Work item — Reproduce the full listing below exactly. Do not include the pictures.

Information provided —
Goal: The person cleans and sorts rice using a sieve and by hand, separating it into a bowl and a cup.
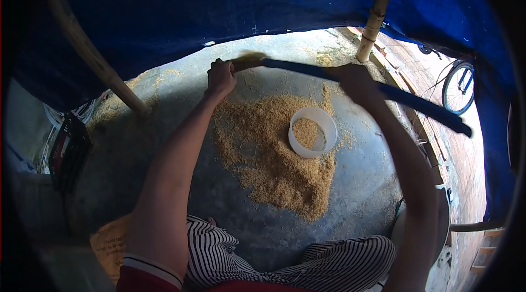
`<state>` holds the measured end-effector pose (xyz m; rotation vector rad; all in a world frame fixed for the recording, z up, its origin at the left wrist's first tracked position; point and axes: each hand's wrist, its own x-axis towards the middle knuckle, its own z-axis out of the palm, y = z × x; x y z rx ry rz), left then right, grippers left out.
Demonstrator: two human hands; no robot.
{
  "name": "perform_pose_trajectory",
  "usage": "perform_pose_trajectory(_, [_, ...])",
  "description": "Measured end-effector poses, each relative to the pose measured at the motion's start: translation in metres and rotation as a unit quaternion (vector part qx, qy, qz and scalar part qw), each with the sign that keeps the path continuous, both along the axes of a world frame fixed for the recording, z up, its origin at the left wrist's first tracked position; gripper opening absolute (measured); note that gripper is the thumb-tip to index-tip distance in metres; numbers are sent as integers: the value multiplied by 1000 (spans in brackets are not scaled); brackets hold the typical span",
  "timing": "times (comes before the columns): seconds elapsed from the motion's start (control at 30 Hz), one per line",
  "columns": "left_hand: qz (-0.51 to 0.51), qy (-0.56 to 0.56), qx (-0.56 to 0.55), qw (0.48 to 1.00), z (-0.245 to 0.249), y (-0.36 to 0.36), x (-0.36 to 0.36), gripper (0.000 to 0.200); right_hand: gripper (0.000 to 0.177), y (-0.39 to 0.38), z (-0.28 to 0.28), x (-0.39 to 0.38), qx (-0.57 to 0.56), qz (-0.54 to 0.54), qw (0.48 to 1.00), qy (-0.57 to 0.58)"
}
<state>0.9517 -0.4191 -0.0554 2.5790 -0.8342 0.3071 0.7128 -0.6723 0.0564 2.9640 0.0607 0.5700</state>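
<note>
Under a blue tarpaulin (219,7), our concrete floor (361,182) bears a grain heap (274,166) at centre, with a part-filled white tub (312,152) in it. Our left hand (221,77) and right hand (356,81) clench the broom (307,69) in the upper frame.

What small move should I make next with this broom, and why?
Probably a short pull of the broom toward you. Left hand and right hand both grip it, its head sits past the far edge of the pile, and loose grain lies scattered there. Keep the stroke clear of the bowl standing in the pile.
</note>
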Motion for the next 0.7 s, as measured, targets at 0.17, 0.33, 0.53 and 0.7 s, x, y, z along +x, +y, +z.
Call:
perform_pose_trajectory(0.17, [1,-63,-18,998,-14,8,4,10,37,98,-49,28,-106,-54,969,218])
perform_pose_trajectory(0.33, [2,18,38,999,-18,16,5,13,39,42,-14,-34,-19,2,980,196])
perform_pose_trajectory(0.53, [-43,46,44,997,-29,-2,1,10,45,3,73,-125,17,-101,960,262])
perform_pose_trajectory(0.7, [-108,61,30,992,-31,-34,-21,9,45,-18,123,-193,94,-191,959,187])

Solution —
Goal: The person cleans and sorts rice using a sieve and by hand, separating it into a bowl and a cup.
`<state>` holds the measured end-effector pose (xyz m; rotation vector rad; all in a world frame fixed for the recording, z up, its origin at the left wrist's first tracked position; point and axes: each hand's wrist, its own x-axis towards the middle knuckle, its own z-axis out of the palm, y = z × x; x y z rx ry rz), left then right, grippers left out.
Demonstrator: two human hands; no robot.
{
  "name": "perform_pose_trajectory",
  "usage": "perform_pose_trajectory(_, [_, ...])",
  "description": "Measured end-effector poses, each relative to the pose measured at the motion's start: translation in metres and rotation as a unit quaternion (vector part qx, qy, qz and scalar part qw), each with the sign that keeps the path continuous, both along the axes of a world frame fixed for the recording, z up, its origin at the left wrist's first tracked position; gripper opening absolute (measured); note that gripper is the thumb-tip to index-tip distance in metres; numbers are sent as integers: the value multiplied by 1000 (spans in brackets are not scaled); brackets hold the typical span",
  "timing": "times (comes before the columns): seconds elapsed from the motion's start (control at 30 Hz), one per line",
  "columns": "left_hand: qz (-0.51 to 0.51), qy (-0.56 to 0.56), qx (-0.56 to 0.55), qw (0.48 to 1.00), z (-0.245 to 0.249), y (-0.36 to 0.36), x (-0.36 to 0.36), gripper (0.000 to 0.200); right_hand: gripper (0.000 to 0.177), y (-0.39 to 0.38), z (-0.28 to 0.28), x (-0.39 to 0.38), qx (-0.57 to 0.56), qz (-0.54 to 0.54), qw (0.48 to 1.00), qy (-0.57 to 0.58)"
}
<state>0.9517 -0.4191 -0.0554 2.5790 -0.8342 0.3071 0.7128 -0.6723 0.0564 2.9640 0.0607 0.5700</state>
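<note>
Under a blue tarpaulin (219,7), our concrete floor (361,182) bears a grain heap (274,166) at centre, with a part-filled white tub (312,152) in it. Our left hand (221,77) and right hand (356,81) clench the broom (307,69) in the upper frame.

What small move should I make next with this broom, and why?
Probably a short pull of the broom toward you. Left hand and right hand both grip it, its head sits past the far edge of the pile, and loose grain lies scattered there. Keep the stroke clear of the bowl standing in the pile.
</note>
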Motion for the next 0.7 s, as measured, targets at 0.17, 0.33, 0.53 and 0.7 s, x, y, z along +x, +y, +z.
Call:
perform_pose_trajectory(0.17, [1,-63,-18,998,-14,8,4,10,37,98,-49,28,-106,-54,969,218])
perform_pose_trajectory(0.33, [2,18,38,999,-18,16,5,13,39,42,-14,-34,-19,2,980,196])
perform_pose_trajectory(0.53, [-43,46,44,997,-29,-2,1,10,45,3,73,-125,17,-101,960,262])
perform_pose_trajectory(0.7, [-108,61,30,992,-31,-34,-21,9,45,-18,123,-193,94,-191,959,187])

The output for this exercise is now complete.